ToolGuy 12-12-2007 01:40 PM

Wow! :eek:

That is one seriously butchered joist, and you say they are all like that??? You're right, that lower part of the joist needs to be supported. Off the top of my head I'd think maybe using steel brackets under the joist and attached to the cinder block with tapcons or other sort of anchors.

Give it some time here and see what others have to say. I'm guessing you'll get plenty of ideas from other members, not to mention plenty of :eek:s.

rlc2052 12-12-2007 04:58 PM

Thanks ToolGuy.
Yeah they are all like this, and it is a 3 story townhouse. This is the only exposed part that is behind the fire place. The rest is behind sheet rock.

ToolGuy 12-12-2007 05:05 PM

Did you buy the house new? I'm wondering because the builder may be liable for the repair.

rlc2052 12-12-2007 05:36 PM

No, it is about 15 years old. I bought it about 3 months ago.
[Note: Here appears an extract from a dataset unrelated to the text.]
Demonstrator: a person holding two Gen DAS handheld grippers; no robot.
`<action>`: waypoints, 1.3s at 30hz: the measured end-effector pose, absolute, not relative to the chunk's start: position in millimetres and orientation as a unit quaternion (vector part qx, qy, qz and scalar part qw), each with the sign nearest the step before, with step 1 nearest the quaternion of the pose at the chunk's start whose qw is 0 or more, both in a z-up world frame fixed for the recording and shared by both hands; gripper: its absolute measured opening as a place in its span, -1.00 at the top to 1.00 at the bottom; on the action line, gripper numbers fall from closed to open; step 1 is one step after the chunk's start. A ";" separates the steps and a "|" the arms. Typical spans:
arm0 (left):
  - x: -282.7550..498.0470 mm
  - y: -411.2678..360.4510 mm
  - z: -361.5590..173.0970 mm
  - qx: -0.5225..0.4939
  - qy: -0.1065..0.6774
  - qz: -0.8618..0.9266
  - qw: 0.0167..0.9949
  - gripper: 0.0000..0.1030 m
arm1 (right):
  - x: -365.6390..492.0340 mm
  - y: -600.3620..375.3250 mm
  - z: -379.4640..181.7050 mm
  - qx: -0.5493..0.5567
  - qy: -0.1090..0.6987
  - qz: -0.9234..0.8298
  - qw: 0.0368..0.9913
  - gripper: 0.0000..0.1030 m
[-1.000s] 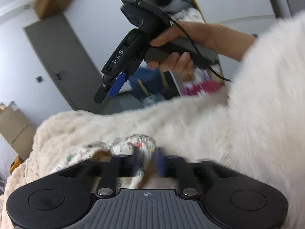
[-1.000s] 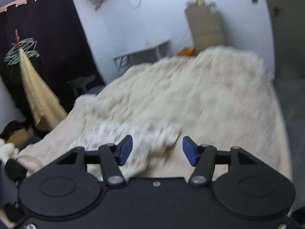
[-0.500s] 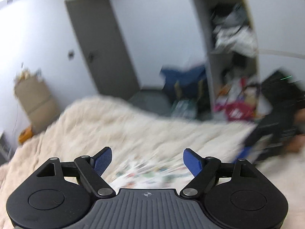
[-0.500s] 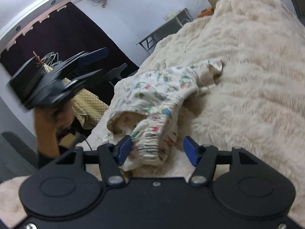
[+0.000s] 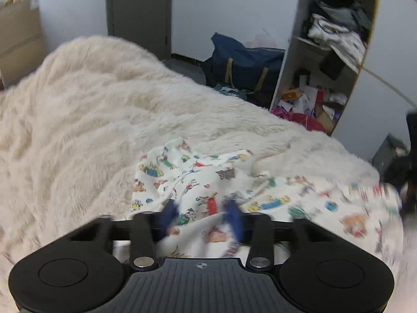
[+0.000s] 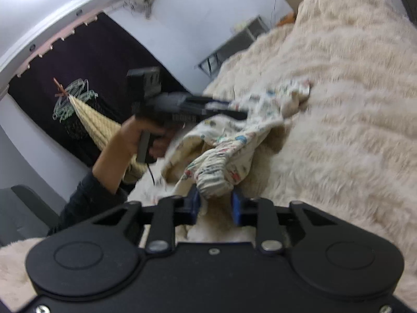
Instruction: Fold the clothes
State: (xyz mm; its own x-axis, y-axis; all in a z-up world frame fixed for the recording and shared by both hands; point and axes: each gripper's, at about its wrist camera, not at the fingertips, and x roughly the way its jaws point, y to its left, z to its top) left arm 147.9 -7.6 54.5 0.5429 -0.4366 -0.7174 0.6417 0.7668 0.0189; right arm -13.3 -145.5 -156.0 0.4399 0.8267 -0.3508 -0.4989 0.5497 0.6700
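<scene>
Printed garment (image 5: 208,182) between 2 just-closing grippers, on cream blanket (image 5: 78,104)

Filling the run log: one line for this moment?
step: grasp | left gripper: closing on garment | right gripper: closing on waistband | surface: blanket

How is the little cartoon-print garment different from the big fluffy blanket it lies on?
The cartoon-print garment is white with many colourful pictures; the fluffy blanket is plain cream. The garment is thin, smooth cloth, while the blanket has long shaggy fur. The garment is small and crumpled in a heap; the blanket is spread across the whole bed. The garment is pinched by the left gripper and right gripper; the blanket is not. Both are soft fabric.
</scene>
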 end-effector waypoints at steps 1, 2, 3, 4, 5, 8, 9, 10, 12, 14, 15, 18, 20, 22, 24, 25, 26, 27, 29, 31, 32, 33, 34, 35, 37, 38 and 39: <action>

inspectorD 12-12-2007 06:03 PM

Guy's
 
Slow down there speedy...
Those look like top loaded truss joists...old style. These are just fine. The weight is on the top cord,and the metal part in between is the cross section web. No support is needed under the bottom. In fact if you support the bottom you CHANGE the engineered truss. This is typical of townhouses.
If you have any doubt, contact a structural engineer and they will tell you the same thing.:)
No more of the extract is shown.